> What is required
This exercise calls for the line with "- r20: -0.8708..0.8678", the line with "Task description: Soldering", and all lines between them in the material below, output exactly and with no other lines.

> Information supplied
-----
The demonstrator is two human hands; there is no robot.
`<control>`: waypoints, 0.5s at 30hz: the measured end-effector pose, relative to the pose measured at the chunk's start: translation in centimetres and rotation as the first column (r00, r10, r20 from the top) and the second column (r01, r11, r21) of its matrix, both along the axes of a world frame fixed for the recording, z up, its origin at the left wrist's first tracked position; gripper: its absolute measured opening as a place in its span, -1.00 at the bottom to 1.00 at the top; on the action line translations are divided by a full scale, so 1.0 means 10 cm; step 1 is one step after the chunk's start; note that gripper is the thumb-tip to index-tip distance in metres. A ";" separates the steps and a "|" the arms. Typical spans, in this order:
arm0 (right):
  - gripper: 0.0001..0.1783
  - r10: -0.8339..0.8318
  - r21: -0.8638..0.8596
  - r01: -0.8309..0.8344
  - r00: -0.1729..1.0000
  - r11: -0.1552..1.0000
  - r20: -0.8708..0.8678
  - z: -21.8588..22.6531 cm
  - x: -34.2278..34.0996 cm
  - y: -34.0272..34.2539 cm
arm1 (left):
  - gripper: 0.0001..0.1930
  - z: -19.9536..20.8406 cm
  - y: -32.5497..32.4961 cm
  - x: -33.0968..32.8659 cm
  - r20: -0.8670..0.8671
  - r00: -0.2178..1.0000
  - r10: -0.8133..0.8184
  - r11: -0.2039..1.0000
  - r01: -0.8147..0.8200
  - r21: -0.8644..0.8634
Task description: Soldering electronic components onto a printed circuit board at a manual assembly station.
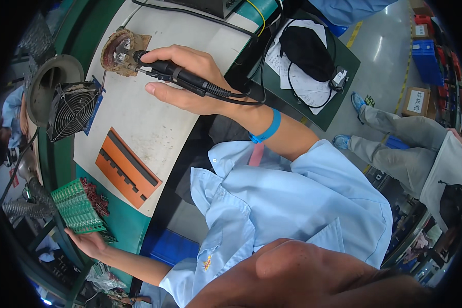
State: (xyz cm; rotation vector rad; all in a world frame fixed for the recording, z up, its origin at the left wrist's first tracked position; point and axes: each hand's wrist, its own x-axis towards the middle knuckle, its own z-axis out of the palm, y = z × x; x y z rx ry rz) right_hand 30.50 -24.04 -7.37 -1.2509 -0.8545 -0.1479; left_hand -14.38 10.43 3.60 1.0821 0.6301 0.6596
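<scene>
My right hand [195, 77], with a blue band at its wrist, is wrapped round a black soldering iron [177, 74] with a cable at its back end. The iron's front end reaches the mouth of a crusted brown round pot [119, 54] with silvery material inside. A thin metal piece runs beside the handle. Lower left, my left hand [89, 243] grips the near edge of a green circuit board panel [76, 208]; some fingers are hidden behind it. Red and black parts [96, 197] show along the panel's side. Between the hands lies an orange fixture [127, 167] with black strips.
A black fan [71, 109] with a round guard stands at the bench's far edge, before a metal duct hood [51, 84]. Papers and a black cloth bag [308, 51] lie on a dark green surface at right. Behind me are a person's legs [405, 133], a carton [418, 101] and blue bins [427, 61].
</scene>
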 end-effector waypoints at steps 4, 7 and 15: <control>-0.56 0.029 0.006 -0.029 0.999 1.000 -0.015 0.03 0.00 0.00 | -0.52 0.09 0.32 -0.54 0.134 0.990 0.049 0.999 -0.051 0.008; -0.56 0.026 0.014 -0.025 0.999 1.000 -0.025 0.03 -0.01 0.01 | -0.51 0.22 0.43 -0.66 0.333 0.939 -0.082 0.996 0.091 -0.011; -0.57 0.023 0.028 -0.023 1.000 0.999 -0.018 0.02 0.01 -0.01 | -0.55 0.21 0.69 -0.38 0.313 0.844 0.436 0.860 -0.493 0.131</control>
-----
> Response to this task
  - r20: -0.8708..0.8678
  - z: -21.8588..22.6531 cm
  - x: -34.2278..34.0996 cm
  - y: -34.0272..34.2539 cm
arm1 (left):
  - gripper: 0.0001..0.1930
  - z: -19.9536..20.8406 cm
  - y: -32.5497..32.4961 cm
  - x: -33.0968..32.8659 cm
  - r20: -0.8670..0.8671
  - r00: -0.2178..1.0000
  - r10: -0.8133..0.8184
  - r11: -0.2039..1.0000
  - r01: -0.8147..0.8200
  - r21: -0.8644..0.8634
Task description: Soldering electronic components onto a printed circuit board at a manual assembly station.

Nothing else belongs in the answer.